• A team of cardiologists from three major U.S. hospitals using AI technology has been able to predict who will survive heart surgery with an 83% accuracy rate.
• By analyzing electrocardiogram (ECG) data from almost 46,000 patients, the team was able create an AI algorithm that improved upon the existing method’s 67% prediction rate.
In a potentially groundbreaking advancement for risk assessment in cardiac surgery, the use of artificial intelligence (AI) could determine survival rates post-operation. The study, spearheaded by cardiologists from major U.S. health care systems including Cedars-Sinai, Stanford University, and Columbia University, collected and analyzed ECG data (a method dating back to the 19th century) from close to 46,000 patients. The results revealed an impressive 83% accuracy rate in predicting which patients would survive 30 days after surgery, clearly surpassing the 67% accuracy rate achieved by the Revised Cardiac Risk Index, the existing method.
Study co-author Dr. Da Ouyang of the Smidt Heart Institute at Cedars-Sinai stated that this is the first AI algorithm that predicts post-operative mortality using ECG data. The high accuracy of this innovative AI model enables doctors to make an informed decision about whether to proceed with surgery. When the AI system identified patients as being high-risk based on their ECG data, these patients were found to have a significantly higher risk of death in the subsequent 30 days post-operation.

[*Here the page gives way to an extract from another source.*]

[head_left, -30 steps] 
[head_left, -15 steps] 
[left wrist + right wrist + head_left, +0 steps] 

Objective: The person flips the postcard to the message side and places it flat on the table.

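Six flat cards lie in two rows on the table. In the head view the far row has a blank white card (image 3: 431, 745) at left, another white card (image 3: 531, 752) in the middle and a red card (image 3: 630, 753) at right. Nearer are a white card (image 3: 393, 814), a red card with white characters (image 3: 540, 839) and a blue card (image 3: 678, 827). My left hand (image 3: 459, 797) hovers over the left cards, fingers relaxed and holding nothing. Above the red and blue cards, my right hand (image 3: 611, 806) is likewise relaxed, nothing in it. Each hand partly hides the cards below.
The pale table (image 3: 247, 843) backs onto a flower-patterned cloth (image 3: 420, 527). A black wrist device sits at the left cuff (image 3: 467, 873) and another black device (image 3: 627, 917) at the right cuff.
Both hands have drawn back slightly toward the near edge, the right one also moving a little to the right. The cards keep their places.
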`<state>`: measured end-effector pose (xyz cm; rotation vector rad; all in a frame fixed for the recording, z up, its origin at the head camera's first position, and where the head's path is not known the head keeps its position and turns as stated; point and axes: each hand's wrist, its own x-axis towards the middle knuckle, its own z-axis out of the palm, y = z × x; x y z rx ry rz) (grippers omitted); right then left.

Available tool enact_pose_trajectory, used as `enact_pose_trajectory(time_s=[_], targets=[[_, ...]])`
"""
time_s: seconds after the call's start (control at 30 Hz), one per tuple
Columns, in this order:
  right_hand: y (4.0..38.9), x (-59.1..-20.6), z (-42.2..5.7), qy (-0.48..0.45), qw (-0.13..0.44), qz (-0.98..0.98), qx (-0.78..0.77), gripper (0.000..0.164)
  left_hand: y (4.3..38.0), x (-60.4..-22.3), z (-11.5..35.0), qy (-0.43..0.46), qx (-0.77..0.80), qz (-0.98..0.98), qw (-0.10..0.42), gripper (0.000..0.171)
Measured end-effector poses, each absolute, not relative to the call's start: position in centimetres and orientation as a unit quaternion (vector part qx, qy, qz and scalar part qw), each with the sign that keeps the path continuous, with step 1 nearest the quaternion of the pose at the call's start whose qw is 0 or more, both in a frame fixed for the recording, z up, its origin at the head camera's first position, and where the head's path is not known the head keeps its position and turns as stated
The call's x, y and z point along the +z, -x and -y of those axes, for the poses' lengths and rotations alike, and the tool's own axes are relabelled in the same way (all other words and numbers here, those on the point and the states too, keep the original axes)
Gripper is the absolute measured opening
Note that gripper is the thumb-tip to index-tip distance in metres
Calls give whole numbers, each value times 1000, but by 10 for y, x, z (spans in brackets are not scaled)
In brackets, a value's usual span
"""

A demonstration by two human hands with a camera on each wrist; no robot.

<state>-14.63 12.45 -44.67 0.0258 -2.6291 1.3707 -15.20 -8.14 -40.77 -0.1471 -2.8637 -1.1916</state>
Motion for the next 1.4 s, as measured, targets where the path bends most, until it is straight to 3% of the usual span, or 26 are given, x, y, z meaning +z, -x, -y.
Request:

Dr. Ouyang highlighted the shortcomings of currently available clinical risk prediction tools. The new AI model offers a more precise means to identify which patients could safely go through an intervention and those who might be too sick for it. The team of researchers is currently exploring whether this AI technology could be made available online, providing worldwide accessibility to doctors and patients alike.
The significant findings of this study have been recently published in The Lancet Digital Health journal, indicating a promising future for AI application in the field of cardiology. It not only addresses the limitations of the current clinical prediction tools, but it also potentially makes the tool universally accessible, increasing global standards of cardiac care.
This collaborative effort in integrating a time-tested method of ECG with the revolutionary technology of AI could potentially pave the way for a higher standard of cardiac care worldwide.